Dentmon sahada her an çözüm sunabilecek değerli bir oyuncu. Anlık yaşadığı karar karmaşaları ve top kayıpları bazen takımı bambaşka noktaya sürüklese de genel olarak çok dağınık bir oyuncu değil. Sahada 30 dk civarında kalacak, Russ’la birlikte 10-15 dakika beraber oynayacaktır diye düşünüyorum. Basketbolun gittiği nokta ve Ataman’ın ona vereceği özgürlükle güzel bir sinerji yakalamamız kuvvetle muhtemel. Unutmadan; Austin Toros ve Zalgirisle yaşadığı şampiyonluklara geçtiğimiz yıl bir yenisini de Çin’de ekledi.

Can Korkmaz: Geçtiğimiz yıl başarılı bir sezon geçirdikten sonra Şafak Edge’nin yerine gelen yerli guard hamlemiz Can Korkmaz oldu. 2.yazı “Neydi, Ne Oldu” bölümünde yerli rotasyonu üzerinde durmuş; bu mevki için öncelikli tercihlerimin Kenan Sipahi ve Doğuş Balbay olduğundan bahsetmiştim sebepleriyle. Can ligde Russ Smith’i veya Justin Dentmon’ı tribüne yollayacağımız maçlarda daha aktif süre alacak muhtemelen. Umarım kendini ispatlar ve rotasyona dahil olur ligde. Can’ı tekrar aramızda görmekten mutluluk duyuyor kendisine başarılar diliyoruz.

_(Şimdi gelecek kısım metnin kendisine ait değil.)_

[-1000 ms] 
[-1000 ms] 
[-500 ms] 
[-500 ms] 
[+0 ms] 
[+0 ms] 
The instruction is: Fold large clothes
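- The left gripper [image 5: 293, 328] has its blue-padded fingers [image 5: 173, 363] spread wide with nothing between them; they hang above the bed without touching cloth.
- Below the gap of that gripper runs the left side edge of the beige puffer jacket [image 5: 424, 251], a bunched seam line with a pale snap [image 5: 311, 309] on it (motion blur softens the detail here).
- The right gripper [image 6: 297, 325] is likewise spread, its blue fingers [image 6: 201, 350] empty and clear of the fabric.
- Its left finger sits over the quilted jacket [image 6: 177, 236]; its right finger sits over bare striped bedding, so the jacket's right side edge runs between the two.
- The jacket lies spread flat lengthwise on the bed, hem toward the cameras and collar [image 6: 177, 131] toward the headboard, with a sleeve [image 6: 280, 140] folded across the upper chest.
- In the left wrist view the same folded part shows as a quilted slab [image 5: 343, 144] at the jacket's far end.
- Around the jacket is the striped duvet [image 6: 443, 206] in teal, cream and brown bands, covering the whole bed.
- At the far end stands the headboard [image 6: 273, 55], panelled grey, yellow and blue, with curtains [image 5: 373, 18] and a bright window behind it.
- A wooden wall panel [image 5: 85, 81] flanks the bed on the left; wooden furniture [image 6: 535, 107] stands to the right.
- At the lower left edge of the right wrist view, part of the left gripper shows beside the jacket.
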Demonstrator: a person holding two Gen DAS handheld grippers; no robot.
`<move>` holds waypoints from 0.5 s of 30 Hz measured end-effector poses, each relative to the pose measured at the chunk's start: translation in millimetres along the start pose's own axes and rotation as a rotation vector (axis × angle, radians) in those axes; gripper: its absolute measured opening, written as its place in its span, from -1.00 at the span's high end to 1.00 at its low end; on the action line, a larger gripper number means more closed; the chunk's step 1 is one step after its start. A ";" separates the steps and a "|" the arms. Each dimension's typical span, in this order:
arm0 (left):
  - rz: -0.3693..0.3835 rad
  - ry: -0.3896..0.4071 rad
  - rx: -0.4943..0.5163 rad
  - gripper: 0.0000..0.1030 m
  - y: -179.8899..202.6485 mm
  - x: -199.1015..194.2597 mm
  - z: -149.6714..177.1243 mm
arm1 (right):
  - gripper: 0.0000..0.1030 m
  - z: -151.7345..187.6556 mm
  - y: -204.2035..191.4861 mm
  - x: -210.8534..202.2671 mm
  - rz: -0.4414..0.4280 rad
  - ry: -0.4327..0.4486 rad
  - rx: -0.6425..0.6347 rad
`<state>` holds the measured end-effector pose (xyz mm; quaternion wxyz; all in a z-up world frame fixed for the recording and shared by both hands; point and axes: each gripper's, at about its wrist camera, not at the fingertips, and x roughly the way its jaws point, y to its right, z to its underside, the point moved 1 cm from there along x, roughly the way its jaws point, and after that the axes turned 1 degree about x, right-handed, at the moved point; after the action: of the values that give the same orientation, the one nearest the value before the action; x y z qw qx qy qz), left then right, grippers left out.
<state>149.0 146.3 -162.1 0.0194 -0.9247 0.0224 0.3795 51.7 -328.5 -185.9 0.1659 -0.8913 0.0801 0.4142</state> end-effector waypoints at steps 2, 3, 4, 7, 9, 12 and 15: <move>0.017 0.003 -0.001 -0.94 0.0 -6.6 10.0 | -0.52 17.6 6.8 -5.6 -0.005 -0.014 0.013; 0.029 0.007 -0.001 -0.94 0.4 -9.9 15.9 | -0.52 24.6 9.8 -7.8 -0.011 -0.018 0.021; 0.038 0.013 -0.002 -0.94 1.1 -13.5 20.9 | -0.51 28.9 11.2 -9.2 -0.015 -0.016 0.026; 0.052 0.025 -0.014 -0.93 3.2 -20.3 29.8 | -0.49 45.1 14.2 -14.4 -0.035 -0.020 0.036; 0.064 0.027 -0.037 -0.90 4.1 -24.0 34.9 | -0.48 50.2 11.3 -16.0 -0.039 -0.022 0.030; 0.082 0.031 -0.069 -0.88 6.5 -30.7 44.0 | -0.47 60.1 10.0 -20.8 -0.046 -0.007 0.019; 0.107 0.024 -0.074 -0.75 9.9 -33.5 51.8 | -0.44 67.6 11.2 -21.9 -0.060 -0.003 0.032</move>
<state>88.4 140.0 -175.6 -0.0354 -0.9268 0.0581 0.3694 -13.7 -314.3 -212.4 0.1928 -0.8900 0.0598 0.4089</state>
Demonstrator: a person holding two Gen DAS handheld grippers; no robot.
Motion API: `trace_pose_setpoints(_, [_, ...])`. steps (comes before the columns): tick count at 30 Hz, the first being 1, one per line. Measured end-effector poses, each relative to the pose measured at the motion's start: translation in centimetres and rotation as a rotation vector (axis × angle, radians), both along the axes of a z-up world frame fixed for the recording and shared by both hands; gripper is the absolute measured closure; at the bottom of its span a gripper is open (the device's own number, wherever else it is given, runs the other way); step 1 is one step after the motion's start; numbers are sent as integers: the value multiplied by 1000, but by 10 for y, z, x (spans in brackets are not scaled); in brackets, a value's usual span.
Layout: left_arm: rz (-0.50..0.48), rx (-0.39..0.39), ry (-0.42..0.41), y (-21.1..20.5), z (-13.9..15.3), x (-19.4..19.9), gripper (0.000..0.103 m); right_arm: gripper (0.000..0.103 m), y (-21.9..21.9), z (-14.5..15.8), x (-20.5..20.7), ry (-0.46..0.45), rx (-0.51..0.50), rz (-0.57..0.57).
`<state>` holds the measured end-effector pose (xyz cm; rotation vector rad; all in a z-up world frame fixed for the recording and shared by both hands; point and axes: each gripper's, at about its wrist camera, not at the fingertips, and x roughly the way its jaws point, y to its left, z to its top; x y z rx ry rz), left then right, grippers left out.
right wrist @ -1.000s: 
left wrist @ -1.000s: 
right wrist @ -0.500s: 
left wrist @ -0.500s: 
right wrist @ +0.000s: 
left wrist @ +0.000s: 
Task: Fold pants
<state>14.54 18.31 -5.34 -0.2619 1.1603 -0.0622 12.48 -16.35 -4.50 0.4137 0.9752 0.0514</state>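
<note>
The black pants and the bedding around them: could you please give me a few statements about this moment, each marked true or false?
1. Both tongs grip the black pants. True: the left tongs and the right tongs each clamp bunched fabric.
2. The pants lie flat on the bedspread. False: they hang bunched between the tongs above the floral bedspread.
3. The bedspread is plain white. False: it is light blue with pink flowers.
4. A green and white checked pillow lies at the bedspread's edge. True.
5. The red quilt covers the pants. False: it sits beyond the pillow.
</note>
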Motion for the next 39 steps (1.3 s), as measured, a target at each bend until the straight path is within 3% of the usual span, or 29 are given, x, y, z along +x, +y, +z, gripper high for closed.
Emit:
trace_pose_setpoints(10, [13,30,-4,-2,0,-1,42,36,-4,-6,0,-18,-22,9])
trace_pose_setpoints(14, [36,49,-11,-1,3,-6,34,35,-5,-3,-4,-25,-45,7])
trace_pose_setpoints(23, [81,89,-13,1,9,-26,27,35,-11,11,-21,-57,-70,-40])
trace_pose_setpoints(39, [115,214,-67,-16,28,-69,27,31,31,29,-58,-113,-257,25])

Yazı dizimiz 2-3 numaralarla devam ediyor, görüşmek üzere. Takipte kalın…

Oğuzhan Günebakan

https://twitter.com/OgzhnGnbkn
 
Lasme 3 ay ceza alırsa kalıcak denmiş ay inş olsun öyle birşey.

Lasme ve formda bir Tyus EL'de hiçbir pota altına boyun eğmez, gerçekten mükemmel olur. 6 ay bile ceza alsa kasımda bitiyor düşünülebilir bence, uygun ücrete oynayacaktır zaten.

Bu arada tamamen cahillik yapıyor olabilirim ancak neden başka bir takım teklif sunmadı acaba? türkiye'de alacağı cezanın uluslararası geçerliliği var mı ki
 
Bende anlamadım.Böyle acemice bir açıklama olur mu ? 12 aya kadar yol yapmış resmen. Biz forumda dillendirmedik kötü ihtimalleri, buna mahal vermemek için. İlginç gerçekten.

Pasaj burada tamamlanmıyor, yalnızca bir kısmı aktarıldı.